ACTION ITEM — Pick every line out of the entries below that has the string "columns", and copy it.

DATA SHOWN —
[Start of Attachment]
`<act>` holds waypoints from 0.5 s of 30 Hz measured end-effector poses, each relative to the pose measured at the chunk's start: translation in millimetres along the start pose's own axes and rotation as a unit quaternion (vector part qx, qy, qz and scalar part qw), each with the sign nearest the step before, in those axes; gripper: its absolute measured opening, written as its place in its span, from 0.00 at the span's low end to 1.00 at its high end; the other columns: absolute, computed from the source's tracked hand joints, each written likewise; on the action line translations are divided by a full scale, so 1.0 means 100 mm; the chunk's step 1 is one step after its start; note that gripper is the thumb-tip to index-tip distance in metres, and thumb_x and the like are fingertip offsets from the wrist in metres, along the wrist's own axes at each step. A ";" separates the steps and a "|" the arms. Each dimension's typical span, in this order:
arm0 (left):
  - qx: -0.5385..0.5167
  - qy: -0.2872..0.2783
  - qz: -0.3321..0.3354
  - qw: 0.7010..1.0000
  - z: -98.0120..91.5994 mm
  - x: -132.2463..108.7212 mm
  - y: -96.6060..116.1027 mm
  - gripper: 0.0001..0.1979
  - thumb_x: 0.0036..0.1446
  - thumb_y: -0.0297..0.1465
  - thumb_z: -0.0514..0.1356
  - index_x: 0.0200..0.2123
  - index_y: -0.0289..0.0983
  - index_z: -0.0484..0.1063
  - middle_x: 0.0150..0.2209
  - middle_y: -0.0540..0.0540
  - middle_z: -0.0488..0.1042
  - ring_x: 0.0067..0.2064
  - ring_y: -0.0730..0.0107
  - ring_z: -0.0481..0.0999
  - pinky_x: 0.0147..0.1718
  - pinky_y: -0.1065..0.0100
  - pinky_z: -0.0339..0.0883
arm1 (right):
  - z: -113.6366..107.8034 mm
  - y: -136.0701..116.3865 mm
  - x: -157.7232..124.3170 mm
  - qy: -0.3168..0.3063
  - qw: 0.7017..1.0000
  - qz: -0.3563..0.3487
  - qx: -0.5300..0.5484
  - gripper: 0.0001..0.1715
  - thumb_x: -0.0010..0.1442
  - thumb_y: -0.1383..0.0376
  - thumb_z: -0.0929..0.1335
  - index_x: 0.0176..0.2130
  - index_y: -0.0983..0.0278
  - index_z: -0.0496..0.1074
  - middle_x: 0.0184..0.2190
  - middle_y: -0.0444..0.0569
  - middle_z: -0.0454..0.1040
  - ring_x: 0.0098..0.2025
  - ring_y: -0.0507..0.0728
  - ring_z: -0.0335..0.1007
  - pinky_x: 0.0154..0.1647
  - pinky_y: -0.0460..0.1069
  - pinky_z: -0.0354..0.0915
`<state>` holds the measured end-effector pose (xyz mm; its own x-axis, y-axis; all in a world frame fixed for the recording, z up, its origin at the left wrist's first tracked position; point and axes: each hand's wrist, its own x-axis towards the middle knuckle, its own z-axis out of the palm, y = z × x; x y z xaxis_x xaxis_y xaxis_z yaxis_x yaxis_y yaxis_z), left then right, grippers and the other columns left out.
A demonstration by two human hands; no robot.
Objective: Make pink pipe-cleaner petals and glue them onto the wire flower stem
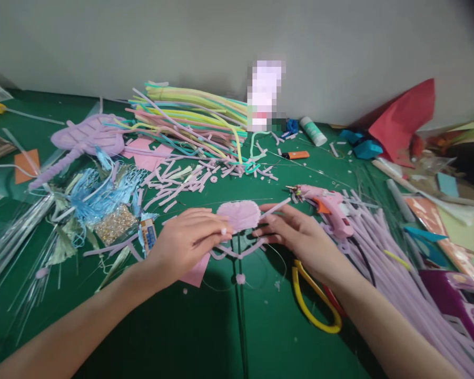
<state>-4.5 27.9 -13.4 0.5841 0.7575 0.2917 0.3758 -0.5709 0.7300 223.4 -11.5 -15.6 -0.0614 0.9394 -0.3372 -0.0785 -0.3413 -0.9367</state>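
Note:
A round pale pink fuzzy piece [239,214] lies on the green table [229,326] between my two hands. My left hand [189,239] pinches its left edge with fingers closed. My right hand [296,231] meets its right side and grips a thin pink stick [275,207] that points up to the right. Curled lilac strips [237,251] hang below the piece, and a small pink bead [240,278] lies under them. A pink paper scrap [197,273] sits under my left hand.
A pink glue gun [327,208] lies right of my hand, yellow-handled scissors [316,310] below it. Lilac straws [383,268] fill the right side, coloured straws [189,118] the back. An orange lighter [296,155], glue stick [313,130], lilac leaf shape [87,137] and blue shreds [98,192] lie around.

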 end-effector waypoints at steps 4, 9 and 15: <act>0.023 -0.005 -0.008 1.000 0.01 -0.01 -0.06 0.08 0.62 0.32 0.59 0.36 0.43 0.80 0.39 0.48 0.83 0.46 0.62 0.79 0.49 0.62 0.68 | -0.08 -0.03 -0.02 0.064 0.989 -0.064 -0.117 0.16 0.62 0.53 0.68 0.41 0.63 0.72 0.36 0.49 0.77 0.31 0.52 0.75 0.32 0.48 0.73; 0.051 -0.034 0.011 0.998 0.02 0.00 -0.10 0.09 0.64 0.32 0.57 0.38 0.40 0.79 0.42 0.45 0.82 0.48 0.61 0.77 0.50 0.60 0.66 | -0.03 0.00 -0.10 0.093 0.886 -0.191 -0.413 0.13 0.66 0.61 0.63 0.41 0.63 0.75 0.37 0.52 0.79 0.35 0.57 0.76 0.36 0.51 0.70; 0.073 -0.070 -0.010 0.995 -0.05 -0.02 -0.12 0.10 0.63 0.35 0.57 0.43 0.40 0.77 0.46 0.44 0.79 0.51 0.59 0.72 0.51 0.60 0.64 | -0.04 0.00 -0.13 0.089 0.885 -0.163 -0.427 0.14 0.67 0.58 0.63 0.41 0.63 0.74 0.31 0.50 0.79 0.32 0.57 0.76 0.29 0.49 0.68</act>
<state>-14.0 34.6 -19.3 0.6659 0.7235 0.1819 0.4828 -0.6038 0.6343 227.8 -23.1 -11.6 -0.0102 0.9996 0.0260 0.7223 0.0253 -0.6911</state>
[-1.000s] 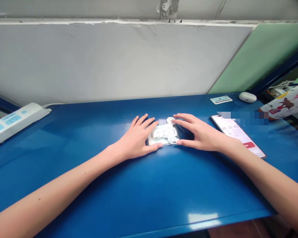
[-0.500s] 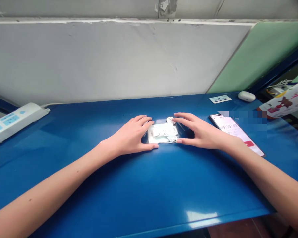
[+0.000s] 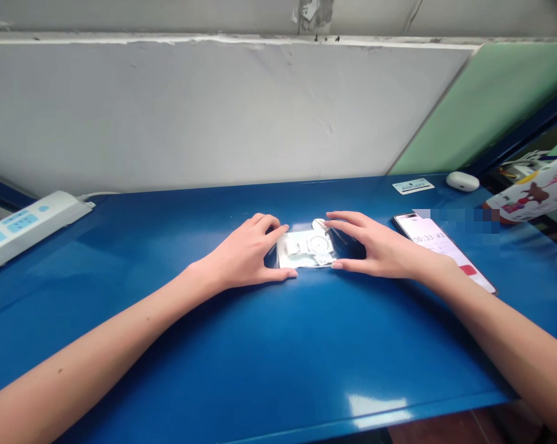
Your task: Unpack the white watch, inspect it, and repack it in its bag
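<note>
A small clear plastic packet [image 3: 301, 260] with white contents lies flat on the blue table. A round outline shows on its right half, and a small white disc pokes out at the top right. My left hand [image 3: 253, 250] rests at the packet's left end, thumb at the lower edge and index finger near the upper corner, fingers apart. Around the right end curves my right hand [image 3: 371, 243], also open, with its thumb by the lower corner and fingertips by the disc. Whether the fingertips press on the plastic is hard to make out.
On the right of the blue table [image 3: 259, 351] lies a phone [image 3: 438, 246] showing a timer. Behind it are a card [image 3: 413, 186] and a white earbud case [image 3: 462, 181]. A printed bag [image 3: 537, 191] stands far right. A white power strip [image 3: 33, 225] is at left.
The left index finger has bent a little more at the packet's upper left corner. Glare on the packet has shifted, so the round outline shows more clearly. The right hand has hardly moved.
</note>
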Demonstrator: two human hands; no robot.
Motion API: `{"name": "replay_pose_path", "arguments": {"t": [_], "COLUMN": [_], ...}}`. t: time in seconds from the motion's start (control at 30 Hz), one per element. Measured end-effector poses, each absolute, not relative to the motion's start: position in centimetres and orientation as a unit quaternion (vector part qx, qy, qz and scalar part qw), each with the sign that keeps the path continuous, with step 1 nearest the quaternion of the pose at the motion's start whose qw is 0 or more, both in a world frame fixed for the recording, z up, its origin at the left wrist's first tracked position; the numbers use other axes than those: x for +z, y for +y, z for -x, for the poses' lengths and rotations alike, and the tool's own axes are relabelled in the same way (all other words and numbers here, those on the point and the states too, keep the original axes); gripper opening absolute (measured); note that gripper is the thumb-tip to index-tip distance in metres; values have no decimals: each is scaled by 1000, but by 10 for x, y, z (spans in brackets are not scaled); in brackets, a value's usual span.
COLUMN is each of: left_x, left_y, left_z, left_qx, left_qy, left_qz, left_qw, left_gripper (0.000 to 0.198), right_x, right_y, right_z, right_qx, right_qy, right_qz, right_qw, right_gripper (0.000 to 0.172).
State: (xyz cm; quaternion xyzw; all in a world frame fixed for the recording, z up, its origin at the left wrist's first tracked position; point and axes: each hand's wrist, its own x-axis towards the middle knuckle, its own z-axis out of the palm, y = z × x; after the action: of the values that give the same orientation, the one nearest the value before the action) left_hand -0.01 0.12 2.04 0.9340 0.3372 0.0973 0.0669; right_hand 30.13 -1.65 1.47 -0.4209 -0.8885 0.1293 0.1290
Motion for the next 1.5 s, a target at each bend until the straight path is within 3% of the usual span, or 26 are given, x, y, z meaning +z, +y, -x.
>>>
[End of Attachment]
EXERCISE ANSWER —
`<act>` holds waypoints from 0.5 s of 30 Hz measured end-effector poses, each relative to the pose measured at the chunk's start: translation in millimetres along the start pose's own axes and rotation as a unit quaternion (vector part qx, qy, qz and scalar part qw), each with the sign nearest the step before, in those axes; gripper: its absolute measured opening, written as its place in its span, from 0.00 at the span's low end to 1.00 at its high end; the other columns: absolute, computed from the source's tracked hand joints, each written likewise; on the action line translations are divided by a full scale, so 1.0 means 100 mm; the chunk's step 1 is one step after its start; note that gripper is the thumb-tip to index-tip distance in metres, and thumb_x and the like are fingertip offsets from the wrist in metres, along the wrist's own axes at each step. A ";" separates the steps and a "|" the arms. Each dimension's typical span, in this order:
`<state>` holds the measured end-effector pose (xyz mm; its own x-axis, y-axis; all in a world frame fixed for the recording, z up, its origin at the left wrist's first tracked position; point and axes: each hand's wrist, its own x-axis towards the middle knuckle, its own z-axis out of the palm, y = z × x; x y z xaxis_x xaxis_y xaxis_z yaxis_x yaxis_y yaxis_z), left then right, grippers and the other columns left out.

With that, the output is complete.